Your task: Write out exactly the lines of the entries below from the one holding "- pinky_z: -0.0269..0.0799" to the one holding "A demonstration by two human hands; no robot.", inclusive, and leave out all other lines.

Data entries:

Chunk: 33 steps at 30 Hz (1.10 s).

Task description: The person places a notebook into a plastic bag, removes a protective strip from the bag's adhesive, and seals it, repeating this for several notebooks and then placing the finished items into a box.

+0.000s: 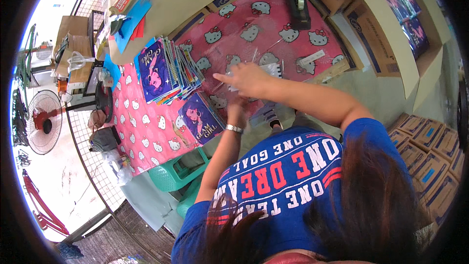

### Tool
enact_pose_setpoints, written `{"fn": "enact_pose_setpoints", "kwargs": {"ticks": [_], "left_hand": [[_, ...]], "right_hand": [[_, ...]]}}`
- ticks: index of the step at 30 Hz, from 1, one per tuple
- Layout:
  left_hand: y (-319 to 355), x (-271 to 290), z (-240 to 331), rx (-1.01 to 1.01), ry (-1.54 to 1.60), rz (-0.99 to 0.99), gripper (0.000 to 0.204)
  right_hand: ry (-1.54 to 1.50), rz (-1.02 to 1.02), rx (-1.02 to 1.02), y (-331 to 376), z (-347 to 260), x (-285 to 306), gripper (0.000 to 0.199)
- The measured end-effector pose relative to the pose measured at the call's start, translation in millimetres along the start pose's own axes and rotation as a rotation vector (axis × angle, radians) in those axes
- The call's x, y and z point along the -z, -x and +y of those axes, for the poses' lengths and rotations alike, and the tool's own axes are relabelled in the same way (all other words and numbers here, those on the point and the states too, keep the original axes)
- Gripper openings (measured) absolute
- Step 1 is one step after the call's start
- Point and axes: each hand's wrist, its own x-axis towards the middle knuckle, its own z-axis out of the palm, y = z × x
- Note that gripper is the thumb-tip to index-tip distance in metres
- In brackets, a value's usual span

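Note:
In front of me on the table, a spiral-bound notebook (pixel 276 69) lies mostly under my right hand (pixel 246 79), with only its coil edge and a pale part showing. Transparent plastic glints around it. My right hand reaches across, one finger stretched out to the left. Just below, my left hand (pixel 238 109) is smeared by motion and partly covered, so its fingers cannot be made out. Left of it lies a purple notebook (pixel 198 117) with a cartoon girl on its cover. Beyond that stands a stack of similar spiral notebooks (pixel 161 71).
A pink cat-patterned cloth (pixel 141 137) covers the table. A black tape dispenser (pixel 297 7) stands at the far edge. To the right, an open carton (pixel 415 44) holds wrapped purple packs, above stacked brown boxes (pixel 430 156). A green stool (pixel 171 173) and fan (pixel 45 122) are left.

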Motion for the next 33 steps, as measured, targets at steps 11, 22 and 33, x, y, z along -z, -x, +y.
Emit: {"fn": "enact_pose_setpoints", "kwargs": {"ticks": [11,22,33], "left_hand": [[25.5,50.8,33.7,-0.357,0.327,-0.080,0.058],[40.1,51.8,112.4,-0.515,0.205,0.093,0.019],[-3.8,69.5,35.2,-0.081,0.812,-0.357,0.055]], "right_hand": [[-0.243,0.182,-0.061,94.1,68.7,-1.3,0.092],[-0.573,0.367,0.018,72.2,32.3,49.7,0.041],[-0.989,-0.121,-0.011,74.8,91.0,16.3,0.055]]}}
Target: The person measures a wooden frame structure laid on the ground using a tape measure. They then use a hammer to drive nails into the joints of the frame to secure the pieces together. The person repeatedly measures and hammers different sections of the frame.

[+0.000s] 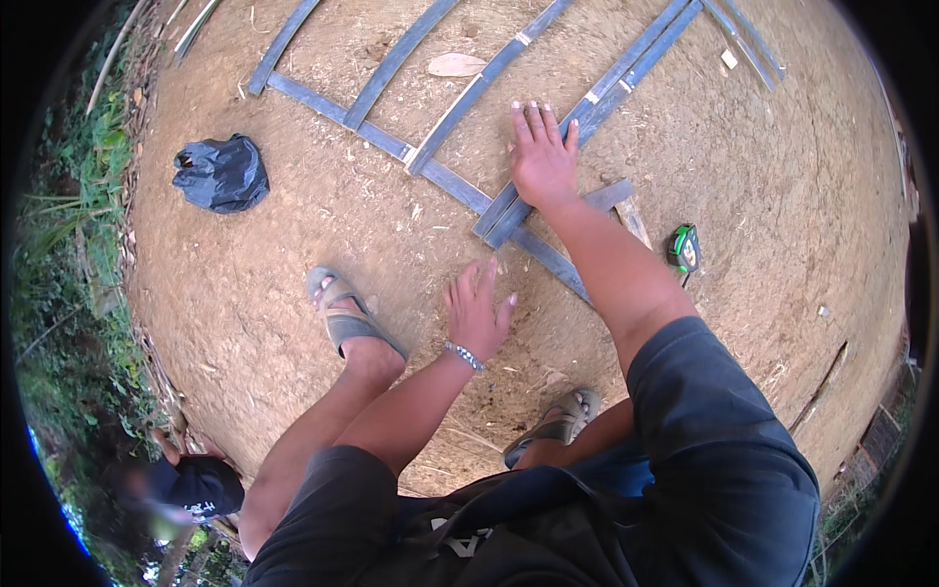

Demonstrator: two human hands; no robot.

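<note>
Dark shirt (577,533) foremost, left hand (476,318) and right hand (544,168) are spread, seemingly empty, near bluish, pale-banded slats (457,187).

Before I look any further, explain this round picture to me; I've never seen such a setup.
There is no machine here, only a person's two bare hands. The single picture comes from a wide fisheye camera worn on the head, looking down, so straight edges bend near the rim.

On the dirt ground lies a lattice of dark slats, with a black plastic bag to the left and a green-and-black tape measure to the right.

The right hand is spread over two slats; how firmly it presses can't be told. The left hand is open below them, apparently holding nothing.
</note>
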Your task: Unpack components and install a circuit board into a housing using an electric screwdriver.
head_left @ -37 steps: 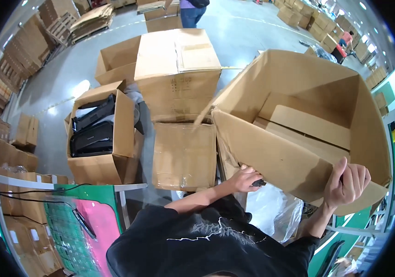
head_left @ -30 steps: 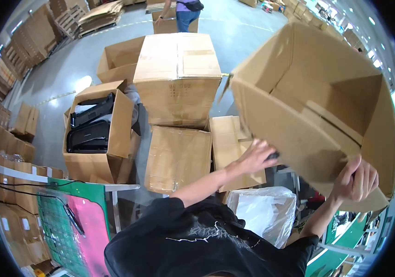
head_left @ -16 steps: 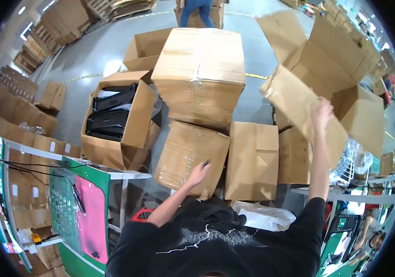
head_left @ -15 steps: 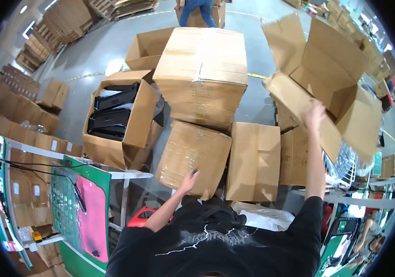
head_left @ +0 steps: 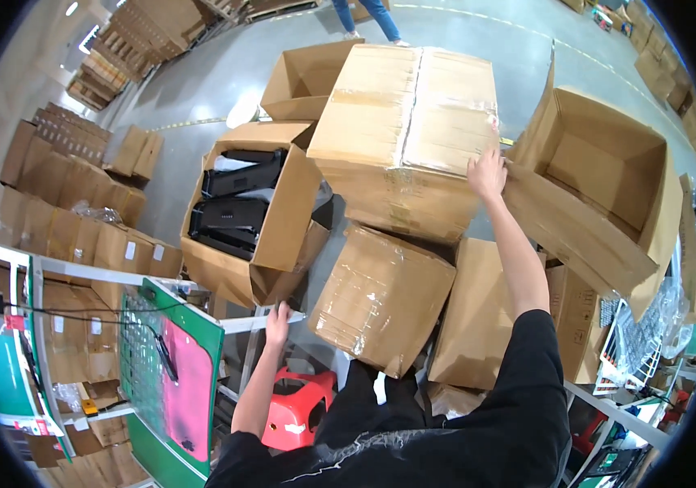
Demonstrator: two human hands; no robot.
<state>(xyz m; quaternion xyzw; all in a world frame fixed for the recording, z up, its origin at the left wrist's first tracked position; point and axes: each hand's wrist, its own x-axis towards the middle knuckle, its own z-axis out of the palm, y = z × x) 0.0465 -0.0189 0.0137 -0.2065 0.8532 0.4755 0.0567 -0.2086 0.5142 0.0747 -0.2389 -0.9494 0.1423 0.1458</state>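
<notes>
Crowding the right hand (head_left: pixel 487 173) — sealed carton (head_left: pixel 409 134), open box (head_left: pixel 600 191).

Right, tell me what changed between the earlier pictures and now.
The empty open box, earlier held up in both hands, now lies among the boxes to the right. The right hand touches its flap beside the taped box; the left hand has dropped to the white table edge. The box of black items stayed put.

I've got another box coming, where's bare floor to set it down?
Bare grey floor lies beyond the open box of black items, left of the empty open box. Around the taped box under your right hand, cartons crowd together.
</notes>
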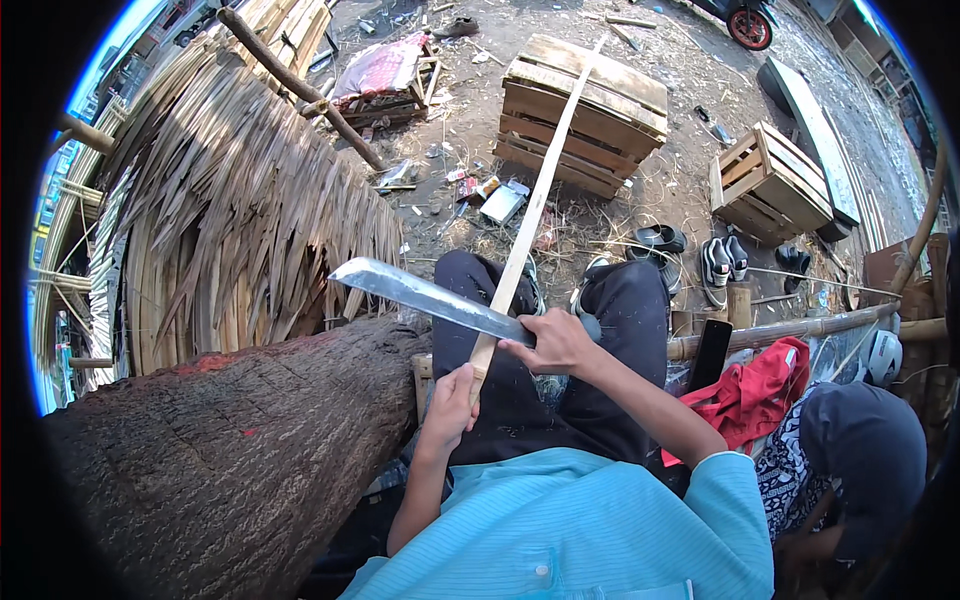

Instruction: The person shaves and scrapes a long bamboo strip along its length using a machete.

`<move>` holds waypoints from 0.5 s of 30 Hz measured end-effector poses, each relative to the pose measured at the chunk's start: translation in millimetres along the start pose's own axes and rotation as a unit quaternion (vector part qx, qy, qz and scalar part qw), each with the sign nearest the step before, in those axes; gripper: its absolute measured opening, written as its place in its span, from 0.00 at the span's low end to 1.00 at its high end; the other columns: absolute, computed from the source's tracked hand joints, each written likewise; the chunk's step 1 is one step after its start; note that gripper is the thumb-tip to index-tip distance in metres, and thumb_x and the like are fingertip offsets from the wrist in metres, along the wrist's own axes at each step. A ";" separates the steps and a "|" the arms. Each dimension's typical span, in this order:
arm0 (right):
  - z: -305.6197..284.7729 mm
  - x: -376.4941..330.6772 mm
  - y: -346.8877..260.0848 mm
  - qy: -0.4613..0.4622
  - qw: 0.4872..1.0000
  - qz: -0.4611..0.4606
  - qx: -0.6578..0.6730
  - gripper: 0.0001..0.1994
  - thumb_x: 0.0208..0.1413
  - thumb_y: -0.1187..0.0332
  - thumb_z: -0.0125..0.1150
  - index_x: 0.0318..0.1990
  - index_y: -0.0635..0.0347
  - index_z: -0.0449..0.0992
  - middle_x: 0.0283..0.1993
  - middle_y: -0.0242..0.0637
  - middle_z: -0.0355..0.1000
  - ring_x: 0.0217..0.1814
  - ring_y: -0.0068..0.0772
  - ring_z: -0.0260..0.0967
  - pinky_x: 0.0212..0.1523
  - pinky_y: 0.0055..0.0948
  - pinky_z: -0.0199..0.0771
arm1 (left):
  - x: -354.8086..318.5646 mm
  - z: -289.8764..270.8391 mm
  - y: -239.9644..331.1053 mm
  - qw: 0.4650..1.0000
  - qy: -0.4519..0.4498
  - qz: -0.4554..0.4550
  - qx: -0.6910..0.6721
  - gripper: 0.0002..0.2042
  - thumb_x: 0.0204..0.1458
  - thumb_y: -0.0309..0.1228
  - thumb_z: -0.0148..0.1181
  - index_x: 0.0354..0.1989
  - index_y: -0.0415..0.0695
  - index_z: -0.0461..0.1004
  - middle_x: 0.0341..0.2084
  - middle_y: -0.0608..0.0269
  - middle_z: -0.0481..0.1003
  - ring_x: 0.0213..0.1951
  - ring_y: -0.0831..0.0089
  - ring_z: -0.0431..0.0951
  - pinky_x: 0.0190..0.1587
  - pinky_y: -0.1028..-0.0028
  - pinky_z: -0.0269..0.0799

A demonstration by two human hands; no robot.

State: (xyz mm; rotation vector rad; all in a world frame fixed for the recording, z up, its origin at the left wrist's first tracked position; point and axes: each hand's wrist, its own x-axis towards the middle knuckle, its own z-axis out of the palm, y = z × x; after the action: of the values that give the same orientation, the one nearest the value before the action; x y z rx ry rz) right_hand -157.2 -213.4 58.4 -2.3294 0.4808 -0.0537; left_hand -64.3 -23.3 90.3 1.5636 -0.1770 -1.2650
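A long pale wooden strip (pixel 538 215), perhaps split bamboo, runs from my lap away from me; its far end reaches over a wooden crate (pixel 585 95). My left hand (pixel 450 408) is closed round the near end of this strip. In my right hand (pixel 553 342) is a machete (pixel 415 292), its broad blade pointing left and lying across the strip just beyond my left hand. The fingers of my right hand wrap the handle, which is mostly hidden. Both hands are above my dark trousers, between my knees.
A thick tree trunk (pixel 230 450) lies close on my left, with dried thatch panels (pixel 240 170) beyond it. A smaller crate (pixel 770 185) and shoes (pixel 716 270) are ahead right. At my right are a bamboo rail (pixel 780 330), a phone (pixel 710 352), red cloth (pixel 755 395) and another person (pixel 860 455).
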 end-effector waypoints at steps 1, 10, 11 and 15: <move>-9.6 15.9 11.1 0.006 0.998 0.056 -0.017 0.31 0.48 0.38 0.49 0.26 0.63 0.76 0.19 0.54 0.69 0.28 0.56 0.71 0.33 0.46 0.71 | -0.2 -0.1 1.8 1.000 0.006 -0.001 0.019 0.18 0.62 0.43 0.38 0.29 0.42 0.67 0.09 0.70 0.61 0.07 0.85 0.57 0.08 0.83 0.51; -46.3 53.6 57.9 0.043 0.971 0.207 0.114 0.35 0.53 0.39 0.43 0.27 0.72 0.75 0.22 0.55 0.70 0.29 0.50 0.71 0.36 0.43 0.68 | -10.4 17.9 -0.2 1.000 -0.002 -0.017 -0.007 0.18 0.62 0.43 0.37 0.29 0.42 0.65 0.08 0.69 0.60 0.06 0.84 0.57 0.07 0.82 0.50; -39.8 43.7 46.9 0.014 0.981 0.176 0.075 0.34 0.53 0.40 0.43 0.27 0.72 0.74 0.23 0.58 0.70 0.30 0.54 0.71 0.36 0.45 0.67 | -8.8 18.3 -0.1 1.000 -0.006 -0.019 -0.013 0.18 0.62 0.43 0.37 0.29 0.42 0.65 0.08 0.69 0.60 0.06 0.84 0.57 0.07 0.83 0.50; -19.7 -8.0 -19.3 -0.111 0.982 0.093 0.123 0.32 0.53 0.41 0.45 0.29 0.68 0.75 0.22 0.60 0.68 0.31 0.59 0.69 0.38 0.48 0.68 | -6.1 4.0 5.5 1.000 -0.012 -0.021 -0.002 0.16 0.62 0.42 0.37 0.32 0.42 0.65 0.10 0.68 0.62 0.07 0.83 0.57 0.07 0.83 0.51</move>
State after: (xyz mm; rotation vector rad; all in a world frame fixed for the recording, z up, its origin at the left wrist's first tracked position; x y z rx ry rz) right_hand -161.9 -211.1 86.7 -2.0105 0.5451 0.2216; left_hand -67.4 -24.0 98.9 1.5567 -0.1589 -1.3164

Answer box:
  - pinky_z: -0.0269..0.0799

A demonstration by two human hands; no robot.

This answer is now complete.